Publication year - 2016
Publication title -
european journal of pain
Language(s) - English
Resource type - Journals
SCImago Journal Rank - 1.305
H-Index - 109
eISSN - 1532-2149
pISSN - 1090-3801
DOI - 10.1002/ejp.766
Subject(s) - medicine , randomized controlled trial , gabapentin , placebo , montelukast , cochrane library , asthma , alternative medicine , pathology
Abstract Background and objective Many treatment modalities are used for itch treatment in daily medical practices without adequate evidence of their efficacy. The purpose of this study was to provide an evidence‐based review of the literature as to the clinical benefits of systemic anti‐itch treatments. Databases and data treatment We performed a systematic review and, when appropriate, meta‐analysis from available placebo‐controlled randomized controlled trails ( RCT s). A systematic search of the literature was performed using Pub Med, Cochrane Library and EMBASE . The primary outcome was the change in the itch score comparing the intervention group and placebo group.
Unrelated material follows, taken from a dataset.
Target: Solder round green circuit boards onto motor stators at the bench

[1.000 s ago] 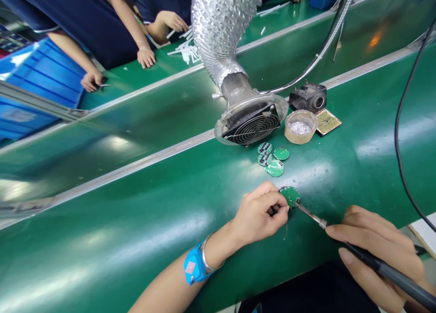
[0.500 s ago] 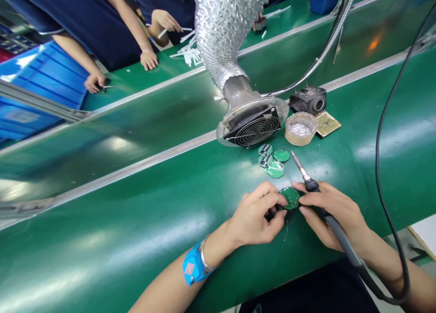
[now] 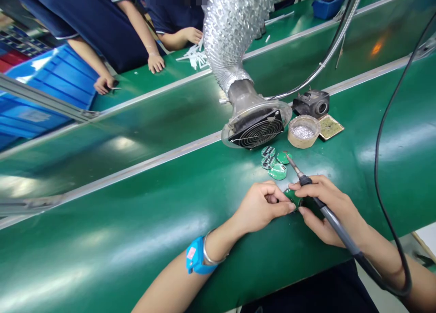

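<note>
My left hand (image 3: 260,207) pinches a round green circuit board (image 3: 293,198) between thumb and fingers, low over the bench. In my right hand (image 3: 330,208) is a soldering iron (image 3: 335,222), its tip pointing up and left, away from the held board. Fingers of the right hand also sit at the right side of that board, partly covering it. Just beyond the hands lie several loose round circuit boards (image 3: 277,171), some with black parts on top. The iron's tip appears over the rightmost of these; whether it touches cannot be made out.
An extraction fan (image 3: 262,130) on a silver flexible duct (image 3: 226,36) hangs over the green bench (image 3: 136,222). Behind the boards stand a round tub of silvery material (image 3: 304,132), a sponge tray (image 3: 330,126) and a black iron holder (image 3: 311,102). A black cable (image 3: 377,154) loops at right. Co-workers' hands (image 3: 156,62) are across the divider.
My left thumb has moved forward onto the board, which has turned and is more covered. The soldering iron's tip has shifted slightly left. Across the bench, a co-worker's hand has moved right.
</note>
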A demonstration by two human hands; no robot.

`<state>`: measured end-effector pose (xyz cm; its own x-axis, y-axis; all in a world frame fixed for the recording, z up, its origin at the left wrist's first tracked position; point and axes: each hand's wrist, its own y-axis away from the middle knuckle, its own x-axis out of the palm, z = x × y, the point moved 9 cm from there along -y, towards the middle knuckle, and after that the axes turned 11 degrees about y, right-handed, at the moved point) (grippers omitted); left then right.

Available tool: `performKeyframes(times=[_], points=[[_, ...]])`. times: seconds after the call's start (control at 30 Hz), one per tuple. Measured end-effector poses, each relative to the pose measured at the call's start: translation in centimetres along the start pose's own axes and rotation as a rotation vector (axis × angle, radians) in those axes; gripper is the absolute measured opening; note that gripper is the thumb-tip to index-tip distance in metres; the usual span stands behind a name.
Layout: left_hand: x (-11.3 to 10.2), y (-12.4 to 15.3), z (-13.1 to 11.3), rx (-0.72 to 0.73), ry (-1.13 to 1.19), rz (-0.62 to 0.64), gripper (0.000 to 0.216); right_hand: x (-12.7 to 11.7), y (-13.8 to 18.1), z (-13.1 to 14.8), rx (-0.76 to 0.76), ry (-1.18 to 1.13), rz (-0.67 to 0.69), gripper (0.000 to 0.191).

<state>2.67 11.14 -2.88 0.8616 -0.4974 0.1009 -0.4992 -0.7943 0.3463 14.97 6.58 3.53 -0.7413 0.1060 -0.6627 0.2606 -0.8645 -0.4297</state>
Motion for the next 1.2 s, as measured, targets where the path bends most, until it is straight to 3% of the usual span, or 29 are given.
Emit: performKeyframes(times=[0.13,0.27,0.43,0.6,0.8,0.93,1.2], points=[[0.4,-0.2,0.3,-0.083,0.061,0.025,0.023,-0.6,-2.0,1.2,-0.044,-0.005,-0.011,0.027],[0.7,-0.1,0.6,-0.09,0.089,0.068,0.022,0.3,-3.1,2.3,-0.17,0.006,0.068,0.024],[-0.2,0.3,0.7,-0.01,0.034,0.026,0.019,2.2,-2.0,0.7,-0.14,0.049,0.185,0.029],[-0.5,0.8,0.0,0.123,-0.047,-0.069,0.016,2.7,-1.0,0.5,-0.165,0.08,0.143,0.031],[-0.3,0.8,-1.3,0.2,-0.214,-0.14,0.008,-1.0,-1.5,1.4,-0.11,0.107,-0.03,0.033],[-0.5,0.6,-1.3,0.164,-0.224,-0.164,0.008,-3.2,-0.5,1.5,-0.033,0.111,-0.004,0.041],[-0.4,0.6,-1.5,0.16,-0.244,-0.183,0.01,-4.7,1.9,1.9,-0.007,0.111,-0.051,0.027]])
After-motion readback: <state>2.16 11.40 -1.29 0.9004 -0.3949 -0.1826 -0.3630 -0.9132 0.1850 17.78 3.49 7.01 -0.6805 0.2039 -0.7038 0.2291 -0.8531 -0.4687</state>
The meta‐analysis method was used to calculate the pooled outcome of each treatment modality. Results Twenty‐six eligible RCT s were included. We found evidence for the effectiveness of: naltrexone (in cholestatic itch and atopic eczema), nalfurafine (in uraemic itch), gabapentin (in uraemic itch) and ursodeoxycholic acid (in intrahepatic cholestasis of pregnancy). The results of two RCT s with naltrexone in uremic itch are conflicting. On the other hand, we did not find any benefit from ondansetron (in cholestatic and uraemic itch), ergocalciferol (in uraemic itch), colesevelam (in cholestatic itch) or gabapentin (in cholestatic itch). The possible effectiveness of sertraline, paroxetine, cromolyn sodium, zinc sulphate, omega‐3 fatty acid, montelukast, doxepin and rifampin need to be confirmed from future large studies, because the available evidence is insufficient. Conclusions The findings from this study suggest the effective therapeutic approaches for itch. The major limitations are that there are small numbers of available RCT s and methodological differences across studies.